For instance, if a patient complains about being made to wait for too long, the employees are quick to provide an excuse for the inconvenience (ex. the doctor is busy, the doctor is running behind), which neither helps the doctor nor the organization’s reputation. 

 

Instead, you can train the staff to help with offering a solution (in this case, you could possibly connect them with another provider or reschedule their appointment) and assure the patient that the matter will be looked into so that they don’t experience the problem again. You can also tell your employees (or even the doctor) to follow up the patient’s missed visit with a call to update them on their complaint AND to let them know that you haven’t dismissed their feedback. 

 

Not only will this make your patients feel they are being heard but also that they matter to you.

 

Teach your employees about empathetic communication

Empathy is hard work. But when customers feel that you are empathetic towards their problems, they are more likely to trust you.

 

One of the most effective ways to start training your employees to show empathy to your patients is by providing them with an opportunity to practice. For instance, give them a quota of patient callbacks to make each day and encourage them to find as many different ways of saying the same thing as possible.

 

Then, give them time to analyze the calls and encourage them to write notes. Don't tell them what to write. Let them work it out for themselves. This will help them identify their own wording. 

 

You can also use these three simple rules to instill a more empathetic culture in your workplace:

 

  1. Show interest in what the patient is saying.
  2. Don't interrupt.
  3. Let the patient finish explaining their problem.

 

Work on reducing their job-related insecurity

Harvard Business Review confirms that “positive work cultures are more productive.” About 60% to 80% of workplace accidents happen due to stress - of any kind. Since job insecurity is one of the primary stressors in the workplace, you might benefit from working on eliminating job security to get better performance out of your team.

 

Remember that your patients are only as happy as your employees.
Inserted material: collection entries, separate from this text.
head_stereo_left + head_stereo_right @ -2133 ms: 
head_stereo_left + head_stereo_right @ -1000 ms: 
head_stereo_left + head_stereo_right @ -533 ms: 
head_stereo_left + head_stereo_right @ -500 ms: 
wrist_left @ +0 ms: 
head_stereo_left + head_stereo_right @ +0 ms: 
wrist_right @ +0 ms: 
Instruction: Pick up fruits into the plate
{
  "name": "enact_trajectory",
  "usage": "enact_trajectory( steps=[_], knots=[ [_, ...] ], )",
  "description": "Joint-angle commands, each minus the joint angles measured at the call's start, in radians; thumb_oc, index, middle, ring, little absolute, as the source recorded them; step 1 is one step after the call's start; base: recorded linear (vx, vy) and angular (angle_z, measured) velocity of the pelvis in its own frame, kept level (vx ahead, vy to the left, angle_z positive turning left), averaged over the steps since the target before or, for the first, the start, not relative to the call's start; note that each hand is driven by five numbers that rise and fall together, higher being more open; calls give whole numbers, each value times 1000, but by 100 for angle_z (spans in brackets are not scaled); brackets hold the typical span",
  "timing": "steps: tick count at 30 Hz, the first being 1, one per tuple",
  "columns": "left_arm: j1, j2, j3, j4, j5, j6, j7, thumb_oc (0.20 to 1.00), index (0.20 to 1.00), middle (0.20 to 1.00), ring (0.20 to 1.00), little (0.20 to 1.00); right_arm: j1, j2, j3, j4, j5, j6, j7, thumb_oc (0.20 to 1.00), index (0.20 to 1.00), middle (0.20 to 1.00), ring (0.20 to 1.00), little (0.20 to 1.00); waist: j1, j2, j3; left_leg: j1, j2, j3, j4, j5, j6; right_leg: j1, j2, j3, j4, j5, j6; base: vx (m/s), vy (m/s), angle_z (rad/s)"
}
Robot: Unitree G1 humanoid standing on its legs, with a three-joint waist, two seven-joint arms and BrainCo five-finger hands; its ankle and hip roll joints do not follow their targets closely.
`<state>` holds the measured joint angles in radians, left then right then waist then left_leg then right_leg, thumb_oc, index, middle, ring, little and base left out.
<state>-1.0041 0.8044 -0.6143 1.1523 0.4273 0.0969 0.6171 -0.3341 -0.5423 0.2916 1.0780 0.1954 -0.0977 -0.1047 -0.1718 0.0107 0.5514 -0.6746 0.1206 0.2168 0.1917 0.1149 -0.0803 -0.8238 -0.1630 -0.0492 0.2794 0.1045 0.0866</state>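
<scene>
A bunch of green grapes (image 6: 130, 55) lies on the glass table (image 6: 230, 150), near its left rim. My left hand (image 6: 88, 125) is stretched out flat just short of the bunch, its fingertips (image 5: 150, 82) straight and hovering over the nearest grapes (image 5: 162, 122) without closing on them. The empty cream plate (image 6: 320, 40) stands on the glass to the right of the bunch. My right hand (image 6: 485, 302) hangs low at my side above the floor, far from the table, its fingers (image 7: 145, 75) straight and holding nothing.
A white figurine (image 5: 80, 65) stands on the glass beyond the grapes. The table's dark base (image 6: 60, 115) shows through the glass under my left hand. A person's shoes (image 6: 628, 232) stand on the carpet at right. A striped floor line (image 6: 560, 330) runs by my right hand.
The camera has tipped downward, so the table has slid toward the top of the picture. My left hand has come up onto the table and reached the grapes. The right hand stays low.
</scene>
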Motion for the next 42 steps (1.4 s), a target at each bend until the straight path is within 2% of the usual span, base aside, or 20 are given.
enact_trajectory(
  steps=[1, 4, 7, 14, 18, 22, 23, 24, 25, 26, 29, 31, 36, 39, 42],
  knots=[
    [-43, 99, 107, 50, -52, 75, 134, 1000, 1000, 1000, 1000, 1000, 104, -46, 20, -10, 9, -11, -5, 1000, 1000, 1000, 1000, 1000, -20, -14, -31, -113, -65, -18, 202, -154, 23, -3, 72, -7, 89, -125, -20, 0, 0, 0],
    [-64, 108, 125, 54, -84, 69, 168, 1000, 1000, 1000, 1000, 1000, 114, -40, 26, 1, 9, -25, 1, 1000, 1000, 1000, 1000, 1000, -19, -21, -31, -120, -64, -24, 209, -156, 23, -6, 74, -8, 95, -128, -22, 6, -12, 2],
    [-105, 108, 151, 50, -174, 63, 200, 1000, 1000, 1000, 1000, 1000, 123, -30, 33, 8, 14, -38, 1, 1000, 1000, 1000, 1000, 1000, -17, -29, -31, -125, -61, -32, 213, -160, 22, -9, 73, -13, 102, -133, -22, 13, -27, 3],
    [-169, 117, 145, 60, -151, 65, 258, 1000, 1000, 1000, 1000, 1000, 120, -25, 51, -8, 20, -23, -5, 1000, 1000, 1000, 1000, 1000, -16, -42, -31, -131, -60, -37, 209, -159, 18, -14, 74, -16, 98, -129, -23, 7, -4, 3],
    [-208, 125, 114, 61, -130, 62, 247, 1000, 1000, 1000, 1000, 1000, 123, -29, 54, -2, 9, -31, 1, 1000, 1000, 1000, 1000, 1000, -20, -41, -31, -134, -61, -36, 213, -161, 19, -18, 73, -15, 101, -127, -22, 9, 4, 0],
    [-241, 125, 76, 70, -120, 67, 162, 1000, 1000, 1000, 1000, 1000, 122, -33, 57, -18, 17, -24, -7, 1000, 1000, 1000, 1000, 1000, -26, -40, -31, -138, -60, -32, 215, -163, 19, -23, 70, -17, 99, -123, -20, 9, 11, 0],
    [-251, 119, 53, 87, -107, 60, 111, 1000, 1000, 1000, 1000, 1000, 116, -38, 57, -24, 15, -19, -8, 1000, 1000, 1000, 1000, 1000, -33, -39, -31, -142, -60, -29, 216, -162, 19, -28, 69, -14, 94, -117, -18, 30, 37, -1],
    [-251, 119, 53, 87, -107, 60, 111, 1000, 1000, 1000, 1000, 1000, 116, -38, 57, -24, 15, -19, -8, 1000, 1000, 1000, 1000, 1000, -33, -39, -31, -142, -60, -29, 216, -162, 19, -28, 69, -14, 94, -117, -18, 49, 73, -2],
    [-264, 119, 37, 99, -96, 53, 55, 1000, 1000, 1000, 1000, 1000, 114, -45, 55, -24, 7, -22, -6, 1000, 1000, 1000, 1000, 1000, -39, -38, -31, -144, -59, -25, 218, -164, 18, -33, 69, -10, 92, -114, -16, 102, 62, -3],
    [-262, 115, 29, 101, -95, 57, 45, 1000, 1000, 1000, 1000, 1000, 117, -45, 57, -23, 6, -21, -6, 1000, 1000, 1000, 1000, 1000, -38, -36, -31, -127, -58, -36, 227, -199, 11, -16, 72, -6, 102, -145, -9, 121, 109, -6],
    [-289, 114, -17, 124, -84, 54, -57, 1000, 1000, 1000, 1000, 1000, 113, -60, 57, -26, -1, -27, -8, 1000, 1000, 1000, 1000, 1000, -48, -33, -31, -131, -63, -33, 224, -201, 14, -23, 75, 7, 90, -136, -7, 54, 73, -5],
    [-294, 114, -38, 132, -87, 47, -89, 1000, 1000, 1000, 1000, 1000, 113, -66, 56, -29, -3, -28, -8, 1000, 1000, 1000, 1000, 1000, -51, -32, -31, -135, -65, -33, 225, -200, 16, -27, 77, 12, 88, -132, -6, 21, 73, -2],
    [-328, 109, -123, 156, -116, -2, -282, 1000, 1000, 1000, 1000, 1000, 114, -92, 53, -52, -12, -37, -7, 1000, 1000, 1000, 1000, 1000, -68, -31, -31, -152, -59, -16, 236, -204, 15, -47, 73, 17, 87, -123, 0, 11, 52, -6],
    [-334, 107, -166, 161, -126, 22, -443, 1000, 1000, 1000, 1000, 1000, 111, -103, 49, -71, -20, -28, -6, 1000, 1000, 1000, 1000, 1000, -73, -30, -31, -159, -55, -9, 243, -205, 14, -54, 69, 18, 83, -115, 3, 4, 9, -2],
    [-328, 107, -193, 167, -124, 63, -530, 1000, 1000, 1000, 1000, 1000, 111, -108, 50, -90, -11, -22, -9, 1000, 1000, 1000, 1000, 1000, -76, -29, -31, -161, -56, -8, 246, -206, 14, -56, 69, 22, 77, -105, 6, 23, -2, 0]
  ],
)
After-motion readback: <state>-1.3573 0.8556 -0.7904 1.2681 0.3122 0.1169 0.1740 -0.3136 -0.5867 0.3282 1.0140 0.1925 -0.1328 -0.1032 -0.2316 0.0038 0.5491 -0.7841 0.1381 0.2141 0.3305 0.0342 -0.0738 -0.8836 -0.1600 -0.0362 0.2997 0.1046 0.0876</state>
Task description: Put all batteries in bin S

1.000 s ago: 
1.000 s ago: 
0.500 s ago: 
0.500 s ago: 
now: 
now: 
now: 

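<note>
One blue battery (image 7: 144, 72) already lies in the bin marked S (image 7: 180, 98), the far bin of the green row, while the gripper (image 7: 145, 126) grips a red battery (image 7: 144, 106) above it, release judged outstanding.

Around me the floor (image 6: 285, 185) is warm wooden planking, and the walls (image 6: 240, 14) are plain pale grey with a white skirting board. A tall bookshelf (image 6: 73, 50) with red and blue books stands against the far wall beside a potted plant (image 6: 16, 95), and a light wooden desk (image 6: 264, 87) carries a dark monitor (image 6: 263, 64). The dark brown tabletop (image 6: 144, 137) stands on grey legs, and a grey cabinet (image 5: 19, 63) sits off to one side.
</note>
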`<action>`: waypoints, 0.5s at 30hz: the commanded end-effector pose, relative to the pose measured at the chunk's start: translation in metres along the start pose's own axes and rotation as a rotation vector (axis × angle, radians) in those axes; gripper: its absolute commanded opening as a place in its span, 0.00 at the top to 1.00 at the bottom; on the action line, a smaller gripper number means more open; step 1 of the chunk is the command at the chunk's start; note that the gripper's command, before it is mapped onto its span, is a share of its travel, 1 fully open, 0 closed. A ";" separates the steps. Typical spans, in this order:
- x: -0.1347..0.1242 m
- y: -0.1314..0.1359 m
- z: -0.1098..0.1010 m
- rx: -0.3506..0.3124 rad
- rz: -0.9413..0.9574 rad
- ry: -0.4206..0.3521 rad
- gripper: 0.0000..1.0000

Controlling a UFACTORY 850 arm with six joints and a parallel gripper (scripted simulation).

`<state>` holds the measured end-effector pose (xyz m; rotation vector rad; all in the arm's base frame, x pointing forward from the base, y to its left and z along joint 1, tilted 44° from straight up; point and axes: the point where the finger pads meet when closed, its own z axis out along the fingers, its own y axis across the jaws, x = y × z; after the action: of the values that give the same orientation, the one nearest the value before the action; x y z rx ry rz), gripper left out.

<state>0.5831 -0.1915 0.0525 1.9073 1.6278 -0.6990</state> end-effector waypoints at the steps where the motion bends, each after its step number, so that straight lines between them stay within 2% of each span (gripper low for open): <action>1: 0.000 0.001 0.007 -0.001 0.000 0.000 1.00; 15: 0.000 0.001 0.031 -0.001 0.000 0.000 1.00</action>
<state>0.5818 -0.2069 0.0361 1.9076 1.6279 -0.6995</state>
So, working on your internal teams well-being might just help you accomplish your external customer service goals because let’s face it, your employees are your customers, too. 

Get to the bottom of your employees’ work-related problems

Not all employees are equal or have the same learning pace as others. If they are experiencing specific work-related issues, the problem could either be personal or a gap in the training. In case it is the latter, you might want to consider giving them individual attention and problem-specific resources to prepare them for better customer service. 



Happy employees ensure happy patients!